Skip to main content

IAR Embedded Workbench for RL78 5.20

Dynamic memory on the heap

In this section:

Memory for objects allocated on the heap will live until the objects are explicitly released. This type of memory storage is very useful for applications where the amount of data is not known until runtime.

In C, memory is allocated using the standard library function malloc, or one of the related functions calloc and realloc. The memory is released again using free.

In C++, a special keyword, new, allocates memory and runs constructors. Memory allocated with new must be released using the keyword delete.

The compiler supports heaps in more than one memory type:

Memory type

Memory attribute

Section name

Used by default in data model

Near

__near

NEAR_HEAP

near

Far

__far

FAR_HEAP

far

Huge

__huge

HUGE_HEAP

huge

Table 55. Heaps supported in memory types


In DLIB, to use a specific heap, add the memory attribute in front of malloc, free, alloc, and realloc, for example __near_malloc. The default functions will use of the specific heap variants, depending on project settings such as data model.

For information about how to set up the size for heap memory, see Setting up heap memory.

Potential problems

Applications that use heap-allocated data objects must be carefully designed, as it is easy to end up in a situation where it is not possible to allocate objects on the heap.

The heap can become exhausted if your application uses too much memory. It can also become full if memory that no longer is in use was not released.
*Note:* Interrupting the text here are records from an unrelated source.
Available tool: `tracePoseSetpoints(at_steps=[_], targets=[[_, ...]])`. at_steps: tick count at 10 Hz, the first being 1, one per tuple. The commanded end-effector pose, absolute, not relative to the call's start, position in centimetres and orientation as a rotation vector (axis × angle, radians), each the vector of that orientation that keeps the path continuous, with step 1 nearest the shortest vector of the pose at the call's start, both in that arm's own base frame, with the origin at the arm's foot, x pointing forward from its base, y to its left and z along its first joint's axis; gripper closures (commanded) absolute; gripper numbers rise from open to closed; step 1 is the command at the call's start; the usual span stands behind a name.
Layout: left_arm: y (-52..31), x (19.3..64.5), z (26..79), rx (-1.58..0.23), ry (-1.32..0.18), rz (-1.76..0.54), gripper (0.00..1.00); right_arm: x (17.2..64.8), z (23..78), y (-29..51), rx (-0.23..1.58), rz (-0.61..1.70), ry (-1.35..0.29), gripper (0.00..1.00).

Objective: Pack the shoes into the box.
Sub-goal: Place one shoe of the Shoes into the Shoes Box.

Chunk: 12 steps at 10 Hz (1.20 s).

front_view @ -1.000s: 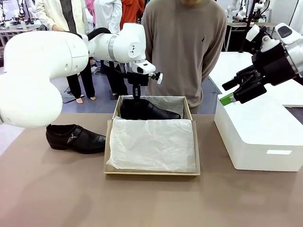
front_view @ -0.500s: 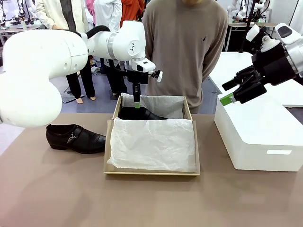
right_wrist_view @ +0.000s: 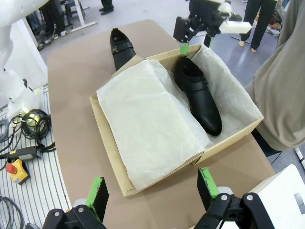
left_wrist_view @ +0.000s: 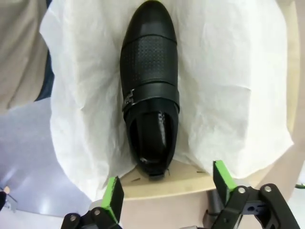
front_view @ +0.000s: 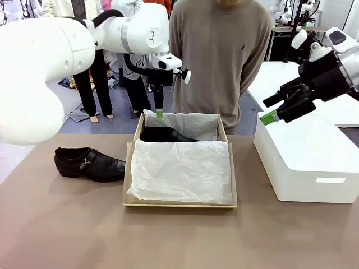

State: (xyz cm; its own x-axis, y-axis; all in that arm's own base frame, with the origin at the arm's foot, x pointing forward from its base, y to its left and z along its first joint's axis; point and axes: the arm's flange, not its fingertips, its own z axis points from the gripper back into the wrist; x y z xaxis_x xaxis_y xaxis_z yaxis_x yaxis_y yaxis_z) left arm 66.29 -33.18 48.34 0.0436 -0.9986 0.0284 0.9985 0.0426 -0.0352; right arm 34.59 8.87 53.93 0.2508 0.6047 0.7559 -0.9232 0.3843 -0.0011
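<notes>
One shoe [front_view: 166, 134], front view, lies at the 12 o'clock end of the box [front_view: 179, 204]; the second shoe [front_view: 90, 163] rests on the table [front_view: 67, 224] at its 9 o'clock. The left gripper [front_view: 159, 114] hangs above the box. Probable fault: tissue paper [front_view: 179, 171] over the free half bunches under the second shoe. Left wrist view: jaws apart, empty. Right wrist view: right gripper [right_wrist_view: 152, 187] spread, empty; second shoe's toe hidden behind the box.

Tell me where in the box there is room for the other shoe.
Free: the tissue between the packed shoe and the near wall of the box. Crowded: the far strip, that shoe under the open left gripper.
</notes>
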Motion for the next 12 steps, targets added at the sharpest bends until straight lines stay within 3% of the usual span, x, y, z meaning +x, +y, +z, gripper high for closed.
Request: tracePoseSetpoints(at_steps=[1,12], targets=[[-31.4,66.6,49.7,-0.096,0.001,-1.487,0.0,35.0,53.9,8.9,0.52,1.125,-0.785,0.0],[-33.2,66.3,48.3,-0.05,0.004,-1.527,0.0,35.0,53.9,8.9,0.52,1.125,-0.785,0.0]])
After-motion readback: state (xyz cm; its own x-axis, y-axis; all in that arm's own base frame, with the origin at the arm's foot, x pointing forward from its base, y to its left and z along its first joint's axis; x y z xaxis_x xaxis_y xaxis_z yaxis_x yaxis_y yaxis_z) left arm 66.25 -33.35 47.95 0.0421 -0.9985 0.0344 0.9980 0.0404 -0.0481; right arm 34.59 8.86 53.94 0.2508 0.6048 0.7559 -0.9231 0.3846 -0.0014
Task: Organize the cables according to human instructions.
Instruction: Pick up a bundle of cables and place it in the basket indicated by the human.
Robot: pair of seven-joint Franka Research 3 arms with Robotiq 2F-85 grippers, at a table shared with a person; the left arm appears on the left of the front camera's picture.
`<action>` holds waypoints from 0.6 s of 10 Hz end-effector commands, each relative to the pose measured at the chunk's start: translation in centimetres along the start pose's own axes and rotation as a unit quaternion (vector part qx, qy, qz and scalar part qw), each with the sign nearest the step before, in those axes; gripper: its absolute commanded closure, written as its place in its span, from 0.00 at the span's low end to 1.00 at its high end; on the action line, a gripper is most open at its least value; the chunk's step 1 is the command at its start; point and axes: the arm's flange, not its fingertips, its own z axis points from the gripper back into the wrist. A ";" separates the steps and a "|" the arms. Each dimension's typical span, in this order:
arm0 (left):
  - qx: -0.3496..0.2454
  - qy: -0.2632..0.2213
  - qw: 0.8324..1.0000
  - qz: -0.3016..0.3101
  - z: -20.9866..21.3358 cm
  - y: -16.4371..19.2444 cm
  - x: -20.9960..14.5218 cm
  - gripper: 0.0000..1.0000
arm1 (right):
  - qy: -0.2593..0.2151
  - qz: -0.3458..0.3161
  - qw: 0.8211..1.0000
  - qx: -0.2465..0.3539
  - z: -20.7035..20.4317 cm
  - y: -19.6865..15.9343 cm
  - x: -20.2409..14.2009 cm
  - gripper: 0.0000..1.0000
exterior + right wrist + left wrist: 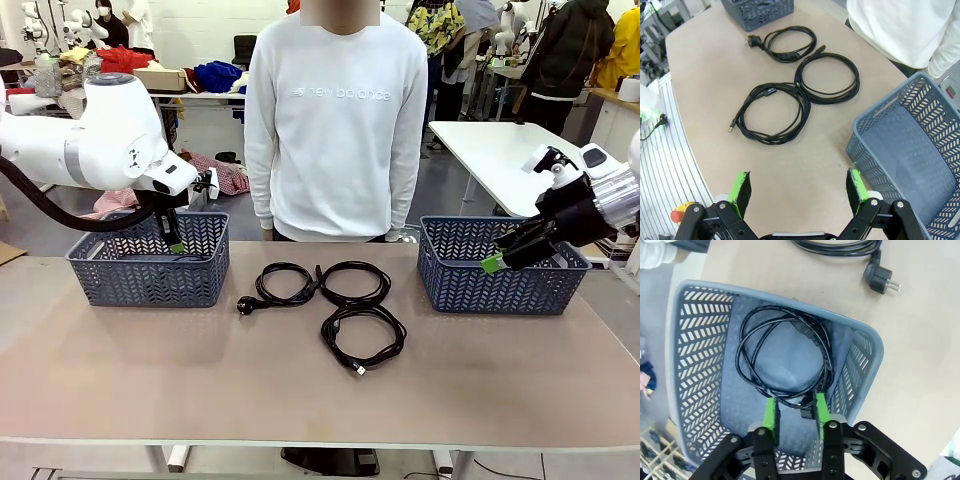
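One black cable (785,355) lies coiled on the floor of the left grey basket (875,340). My left gripper (795,399) hangs just above that coil inside the basket (148,270), its green pads apart, with strands running below the gap. The left gripper (176,243) holds nothing. Three more cables lie mid-table: one with a chunky round plug (285,285), one beside it (353,283), one nearer me with a slim connector (362,338). My right gripper (490,263) hovers open beside the right basket (505,285), empty (798,182).
A person in a white sweatshirt (335,120) stands at the far edge, between the baskets. The right basket (910,150) holds nothing. In the right wrist view the three coils (772,112) lie ahead on bare tabletop. A chunky plug (879,280) lies just outside the left basket.
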 end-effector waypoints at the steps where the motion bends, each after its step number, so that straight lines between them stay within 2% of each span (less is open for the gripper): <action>1: 0.005 -0.006 1.000 0.005 0.1 0.2 -0.1 0.40 | -0.013 0.010 1.000 0.007 -0.2 -0.5 0.0 0.00; 2: 0.002 -0.009 1.000 0.004 0.4 0.1 0.0 0.26 | -0.013 0.010 1.000 0.007 -0.2 -0.5 0.0 0.00; 3: -0.003 -0.011 1.000 0.004 0.6 0.1 0.1 0.20 | -0.013 0.010 1.000 0.007 -0.2 -0.5 0.0 0.00; 4: -0.009 -0.016 1.000 0.006 0.7 0.0 0.1 0.07 | -0.013 0.010 1.000 0.007 -0.2 -0.5 0.0 0.00; 5: -0.014 -0.019 1.000 0.008 0.9 0.0 0.1 0.01 | -0.013 0.010 1.000 0.007 -0.2 -0.5 0.0 0.00; 6: -0.021 -0.022 0.999 0.010 0.9 -0.1 0.1 0.00 | -0.013 0.010 1.000 0.007 -0.2 -0.5 0.0 0.00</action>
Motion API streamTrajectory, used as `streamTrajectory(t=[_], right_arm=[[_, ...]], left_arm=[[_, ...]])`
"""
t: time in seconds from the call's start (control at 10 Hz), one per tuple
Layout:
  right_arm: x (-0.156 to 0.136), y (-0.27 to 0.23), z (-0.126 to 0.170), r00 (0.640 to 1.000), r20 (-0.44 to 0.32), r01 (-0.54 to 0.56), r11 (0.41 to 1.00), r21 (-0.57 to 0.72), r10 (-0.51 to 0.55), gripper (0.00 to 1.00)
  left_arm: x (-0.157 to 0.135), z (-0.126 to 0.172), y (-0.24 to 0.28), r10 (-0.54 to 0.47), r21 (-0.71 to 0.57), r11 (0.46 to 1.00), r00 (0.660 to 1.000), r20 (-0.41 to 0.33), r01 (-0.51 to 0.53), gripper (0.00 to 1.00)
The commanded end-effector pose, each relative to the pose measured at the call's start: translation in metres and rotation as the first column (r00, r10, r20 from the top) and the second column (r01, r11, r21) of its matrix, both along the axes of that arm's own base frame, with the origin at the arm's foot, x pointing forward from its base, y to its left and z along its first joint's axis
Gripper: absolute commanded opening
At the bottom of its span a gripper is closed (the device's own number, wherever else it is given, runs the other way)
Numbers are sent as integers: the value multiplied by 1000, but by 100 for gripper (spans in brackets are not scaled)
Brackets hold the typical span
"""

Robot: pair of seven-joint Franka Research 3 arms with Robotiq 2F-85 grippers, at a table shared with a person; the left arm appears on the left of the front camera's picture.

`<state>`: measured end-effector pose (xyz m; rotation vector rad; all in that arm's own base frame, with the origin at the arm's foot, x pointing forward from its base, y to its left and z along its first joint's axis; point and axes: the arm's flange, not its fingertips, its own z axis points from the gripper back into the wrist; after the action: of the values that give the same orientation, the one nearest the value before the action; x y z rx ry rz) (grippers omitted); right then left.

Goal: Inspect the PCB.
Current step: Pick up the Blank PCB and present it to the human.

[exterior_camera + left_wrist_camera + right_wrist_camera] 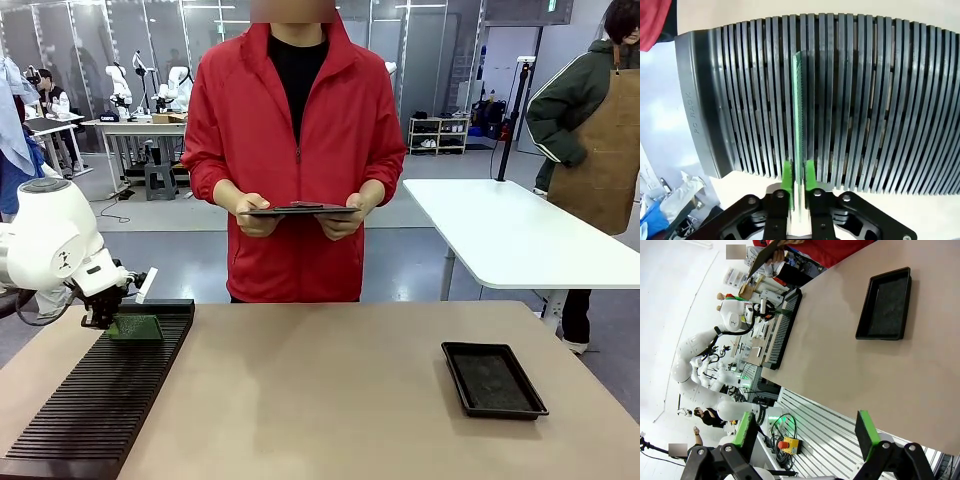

For each allocated memory block, a few bytes of data for administrative purposes is required. For applications that allocate a large number of small blocks, this administrative overhead can be substantial.

There is also the matter of fragmentation—this means a heap where small pieces of free memory are separated by memory used by allocated objects. It is not possible to allocate a new object if no piece of free memory is large enough for the object, even though the sum of the sizes of the free memory exceeds the size of the object.

Unfortunately, fragmentation tends to increase as memory is allocated and released. For this reason, applications that are designed to run for a long time should try to avoid using memory allocated on the heap.